第06話 異世界ウォーズ 前編 - 15 - 王女の言い分


「ほぅ? それで?」


 おれは、完全に感情を押し殺した声で、さらなる説明を求める。


「勇者は私を殺すと言っていましたが、対等な条件の下で話しあえばきっとわかってもらえると確信していました」


 この期に及んでまったくブレることなく、自分の信念を口にする。ある意味凄いが、凄さの角度は斜め方向に向いている。

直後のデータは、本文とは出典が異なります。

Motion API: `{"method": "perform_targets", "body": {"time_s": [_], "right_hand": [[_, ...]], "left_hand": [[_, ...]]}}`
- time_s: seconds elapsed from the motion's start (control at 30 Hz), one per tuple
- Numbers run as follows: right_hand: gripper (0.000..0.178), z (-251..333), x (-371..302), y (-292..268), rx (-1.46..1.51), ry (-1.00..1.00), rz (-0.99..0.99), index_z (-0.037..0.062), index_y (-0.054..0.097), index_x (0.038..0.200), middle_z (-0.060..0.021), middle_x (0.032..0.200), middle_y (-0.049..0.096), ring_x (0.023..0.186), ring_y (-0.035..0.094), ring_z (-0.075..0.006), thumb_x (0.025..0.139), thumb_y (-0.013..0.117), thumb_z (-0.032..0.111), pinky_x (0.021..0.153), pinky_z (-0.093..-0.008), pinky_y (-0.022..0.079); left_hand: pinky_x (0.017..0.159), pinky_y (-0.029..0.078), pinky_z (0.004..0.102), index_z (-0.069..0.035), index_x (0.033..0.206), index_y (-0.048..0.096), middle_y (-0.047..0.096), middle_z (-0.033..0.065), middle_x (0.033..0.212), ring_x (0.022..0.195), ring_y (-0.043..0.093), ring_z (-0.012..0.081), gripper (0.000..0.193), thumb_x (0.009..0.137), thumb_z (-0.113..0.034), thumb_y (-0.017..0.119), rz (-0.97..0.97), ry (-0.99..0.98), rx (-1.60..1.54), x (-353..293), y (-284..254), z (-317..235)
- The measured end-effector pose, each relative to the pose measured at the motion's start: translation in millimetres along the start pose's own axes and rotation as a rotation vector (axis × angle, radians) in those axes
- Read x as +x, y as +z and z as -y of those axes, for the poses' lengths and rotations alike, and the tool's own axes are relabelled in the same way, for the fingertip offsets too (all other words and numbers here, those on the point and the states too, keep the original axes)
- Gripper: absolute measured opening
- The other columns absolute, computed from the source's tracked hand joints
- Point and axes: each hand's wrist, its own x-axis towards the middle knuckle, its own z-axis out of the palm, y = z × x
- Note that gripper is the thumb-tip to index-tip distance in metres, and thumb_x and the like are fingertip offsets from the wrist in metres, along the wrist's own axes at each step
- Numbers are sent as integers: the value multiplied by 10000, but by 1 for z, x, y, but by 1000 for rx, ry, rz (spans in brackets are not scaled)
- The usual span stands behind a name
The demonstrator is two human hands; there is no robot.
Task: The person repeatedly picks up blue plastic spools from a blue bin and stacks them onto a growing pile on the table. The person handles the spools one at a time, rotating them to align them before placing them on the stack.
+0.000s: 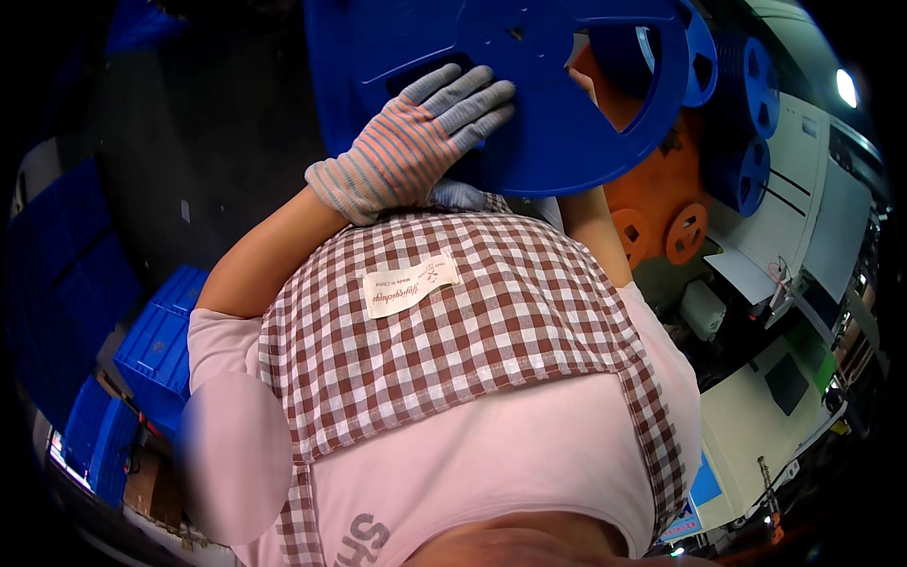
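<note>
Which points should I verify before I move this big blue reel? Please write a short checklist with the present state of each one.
1. Left hand placed at the blue reel: ok, its fingers lie extended across the face.
2. Left hand covered: ok, it wears a striped glove with grey fingers.
3. Right hand's hold: cannot tell; the right forearm passes behind the reel, which hides most of the hand.
4. Reel free of the checkered apron: cannot tell; its lower edge overlaps the apron's top in this view, and contact is unclear.
5. Full reel outline in view: not ok, the picture's top edge cuts it off.
</note>
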Motion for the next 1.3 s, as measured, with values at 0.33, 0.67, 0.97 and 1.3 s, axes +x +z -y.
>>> {"method": "perform_targets", "body": {"time_s": [0.33,0.67,0.97,1.3], "right_hand": [[720,9,23,6,583,576,-93,-22,399,1446,-256,1318,525,1197,582,-372,953,448,502,971,-562,520],[788,-9,8,8,719,789,-84,-12,345,1473,-253,1334,489,1211,558,-377,935,467,550,1004,-593,479],[812,-16,4,7,904,896,-92,-17,337,1479,-291,1373,449,1250,531,-404,932,463,570,1008,-618,465],[900,24,25,10,-5,487,-459,9,499,1374,-188,1143,665,989,689,-238,895,393,763,875,-360,589]], "left_hand": [[1126,360,473,-45,1257,608,619,163,1285,1264,542,326,520,809,-267,751,-298,-278,-74,-29,-17,13],[1131,309,501,0,1232,579,616,171,1197,1199,545,342,754,733,-538,755,-148,-293,-1,4,-30,68],[1097,334,522,37,1192,570,623,170,1016,1051,595,345,855,624,-560,796,5,-262,37,-9,-41,56],[799,569,339,-40,1163,663,709,133,1003,907,684,264,266,914,-133,675,-31,-583,-179,-47,22,74]]}}
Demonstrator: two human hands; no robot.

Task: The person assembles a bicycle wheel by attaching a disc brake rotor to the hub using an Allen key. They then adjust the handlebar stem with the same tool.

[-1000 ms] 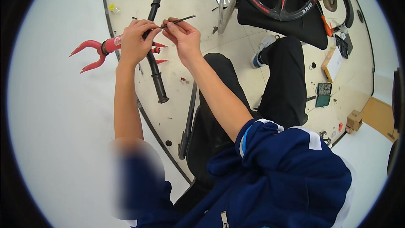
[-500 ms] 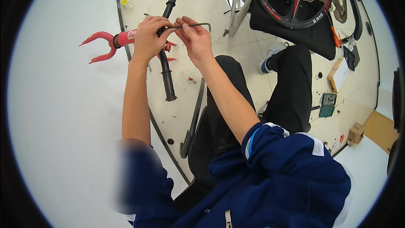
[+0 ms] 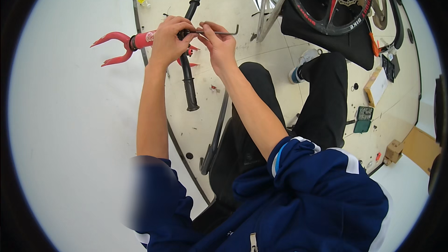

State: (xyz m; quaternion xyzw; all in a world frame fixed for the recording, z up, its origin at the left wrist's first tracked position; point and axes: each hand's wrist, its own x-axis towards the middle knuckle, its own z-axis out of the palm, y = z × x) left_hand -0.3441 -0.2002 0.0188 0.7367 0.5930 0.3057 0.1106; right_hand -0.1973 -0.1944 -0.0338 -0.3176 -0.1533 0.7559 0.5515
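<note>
Handlebar (image 3: 188,72): black, held in the air above the floor (image 3: 224,4), running top to bottom, grips at both ends. Left hand (image 3: 167,42) wraps its middle, fingers closed tight around the clamp where the red fork (image 3: 122,48) joins. Hex key (image 3: 219,32): thin, L-shaped, tip set into the clamp, long arm pointing right. Right hand (image 3: 220,46) pinches the key, fingers closed on its shaft. Bike wheel (image 3: 326,2) lies well apart, upper right.
</note>
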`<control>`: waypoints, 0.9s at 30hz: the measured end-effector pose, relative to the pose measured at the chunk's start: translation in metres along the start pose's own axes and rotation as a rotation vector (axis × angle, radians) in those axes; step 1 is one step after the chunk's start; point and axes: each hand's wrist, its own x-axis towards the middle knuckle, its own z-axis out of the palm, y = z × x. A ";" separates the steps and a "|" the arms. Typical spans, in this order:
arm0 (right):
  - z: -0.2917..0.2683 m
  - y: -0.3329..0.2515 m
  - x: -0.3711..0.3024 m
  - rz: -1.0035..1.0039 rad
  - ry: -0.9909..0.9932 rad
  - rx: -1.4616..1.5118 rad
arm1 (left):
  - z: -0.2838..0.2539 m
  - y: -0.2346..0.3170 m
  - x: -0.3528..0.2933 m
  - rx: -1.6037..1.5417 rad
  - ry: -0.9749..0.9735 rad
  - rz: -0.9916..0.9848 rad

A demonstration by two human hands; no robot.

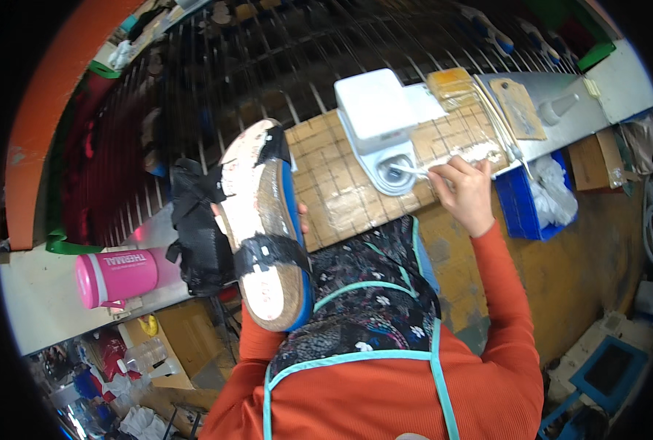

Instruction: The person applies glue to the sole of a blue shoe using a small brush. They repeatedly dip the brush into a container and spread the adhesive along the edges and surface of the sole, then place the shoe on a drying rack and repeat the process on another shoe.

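My left hand (pixel 302 218) is closed around a sandal (pixel 269 213), held upright on the left with its toe end away from me. The sandal has a cork-coloured footbed with white patches, a blue edge and a black strap across it. Most of the left hand is hidden behind it; a few fingertips show at its sides. My right hand (pixel 462 189) pinches a thin white stick (pixel 408 170). The stick's end dips into the round cup (pixel 394 173) at the front of a white box-shaped dispenser (pixel 374 106); whether it carries bristles I cannot tell.
Cardboard (pixel 341 202) lies under the dispenser. Behind runs a dark rack of metal rods (pixel 297 59). Black material (pixel 198 227) and a pink thermal jug (pixel 117 277) sit left. A yellowish block (pixel 449 82), a tan board (pixel 517 108) and a blue bin (pixel 521 209) are right.
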 end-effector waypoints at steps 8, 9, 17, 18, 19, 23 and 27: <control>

「そして、穴の底から助け上げた結果、勇者との戦いが始まった、そういうことですか」


 俺は、最後の纏めを口にする。


「そうです。あなたが、現れなければかならずわかってもらえたはずです。戦いからは何も生まれません!」


 その言葉を聞いて、俺はこの世界から逃げ出したくなった。

 もちろん、これが初めてというわけではない。なにしろ、現実の理想がぶつかった時、現実を否定して理想を受け入れるような相手と付き合うのは、酷い虚無感しか感じない。それが、個人的な問題に終始するならどんな理想を掲げようと好きにすれば、の一言で済むのだが、国を代表するような立場の者であれば話しは違う。その判断は大勢の住人に影響を与えることになる。この場合だと、俺への影響が大である。


「これまでも何度となく言いましたが、戦いを起こさないために対話をするのはかまいませんが。戦いが始まることを想定せずに行動することはやめていただきたい」


 虚しい気持ちに蝕まれながらも、俺は言っておく。

 とうぜん、この後どんな返事がかえってくるかもわかっているのだが。


「だからこその話し合いです。この世界に、話し合いで解決しないことなどないはずです。根気よく、相手を説得すればかならずわかってもらえるはずです。わたくしはそう信じています!」


 レヴン王女は自身の信念に基づいてそう言い切った。

 常に自分の信念が優先して、他人の説得も現実の結果も無視するような魔界の王女様が、敵対する相手を説得できると力説しているのだ。俺の目には非常に質の悪い喜劇を見せられているようにしか見えない。

 とはいえ、王女様は信念の人だ。俺ごときの説得が通用する相手ではないことは、これまでのことでわかっている。


「ほどほどにおねがいしますよ。それで、そこに転がっている勇者殿の処置はどうされますか?」


 また、穴蔵に放り込んでもよかったのだが、この調子なら懲りることなくレヴン王女が引っ張り上げることだろう。この忙しいときに、一々付き合っている暇はない。

 何か他の方法を考えた方がいいだろう。